O pibão do primeiro trimestre foi tão surpreendente que mereceu comentários pouco usuais - "sultans of soybean", "está ruim, mas está bom" -, mas também fez pensar sobre qual será o efeito desse número fora da curva no futuro.
O PIB é focado no retrovisor, ou seja, no passado recente, mas quando traz elementos muitos novos também tem impactos no futuro, seja em forma de mudança de expectativas ou em consequências para políticas públicas.
No primeiro "susto bom" com a atividade econômica acima das expectativas, uma das primeiras leituras foi sobre o risco que isso representava para início do corte do juro básico. A lógica é a seguinte: o juro sobe ou fica alto por muito tempo exatamente para reduzir o apetite de consumo, na tentativa de conter a inflação. Com menos compras, há menos produção, ou seja, a intenção de colocar a Selic em órbita é exatamente desacelerar a atividade econômica.

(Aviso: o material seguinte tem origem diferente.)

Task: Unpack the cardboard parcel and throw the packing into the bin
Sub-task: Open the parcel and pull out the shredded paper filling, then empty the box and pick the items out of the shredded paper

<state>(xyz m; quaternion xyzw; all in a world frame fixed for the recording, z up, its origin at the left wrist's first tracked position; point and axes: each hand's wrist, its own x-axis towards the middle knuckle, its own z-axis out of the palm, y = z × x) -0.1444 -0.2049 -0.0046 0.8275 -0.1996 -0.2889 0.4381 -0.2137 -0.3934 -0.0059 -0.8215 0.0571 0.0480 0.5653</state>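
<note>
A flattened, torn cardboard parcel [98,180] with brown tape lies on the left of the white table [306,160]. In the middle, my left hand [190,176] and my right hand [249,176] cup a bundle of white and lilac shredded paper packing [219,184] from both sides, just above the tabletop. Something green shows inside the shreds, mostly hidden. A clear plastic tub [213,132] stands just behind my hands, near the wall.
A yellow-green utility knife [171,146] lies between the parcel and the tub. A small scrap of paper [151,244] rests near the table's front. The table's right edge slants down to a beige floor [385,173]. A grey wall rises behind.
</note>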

O debate que o pibão traz é que, apesar do resultado vistoso, o freio não funcionou apenas sobre uma atividade específica, a da agricultura, que decolou impressionantes 21,6%. Mas na indústria, o que cresceu 2,3% foi o segmento extrativo - minério de ferro, petróleo -, a indústria de transformação -, enquanto a produção das fábricas (indústria de transformação) ficou estagnada. O famoso "consumo das famílias", que é afetado pelo crédito apertado, mal se moveu, com variação positiva de 0,2%.
Mesmo assim, a preocupação sobre como será lido o pibão pelo Comitê de Politica Monetária (Copom) que se reúne nos dias 20 e 21 deste mês brota das análises sob a forma da inquietação com dúvidas sobre a "potência da política monetária restritiva". O aumento de renda no campo até pode pressionar a inflação de forma pontual, mas a supersafra também ajuda a conter preços dos alimentos.
Não há expectativa - nem na equipe econômica - de corte na Selic neste mês. Mas a perspectiva de que a direção do Banco Central (BC) tire a tesoura da gaveta onde dormita há três anos - a última poda ocorreu em 5 de agosto de 2020 - já está disseminada mesmo entre os economistas mais preocupados com a inflação. Por isso, o que se espera para o dia 21 é um comunicado que abra a porta para o afiador. Será que o pibão pode mesmo adiar o primeiro passo para o talho, que é avisar que vem aí?
Nesta sexta-feira (2), o resultado da produção industrial de abril mostrou que um dos setores mais sensíveis ao juro alto, a indústria, sente toda a "potência da política monetária restritiva": caiu 0,6% na média, com perdas em 16 dos 25 setores pesquisados pelo IBGE. Enquanto isso, o varejo enfrenta uma de suas maiores crises de crédito, resultado da combinação entre juro alto e o famigerado "evento Americanas". Melhor chamar o afiador.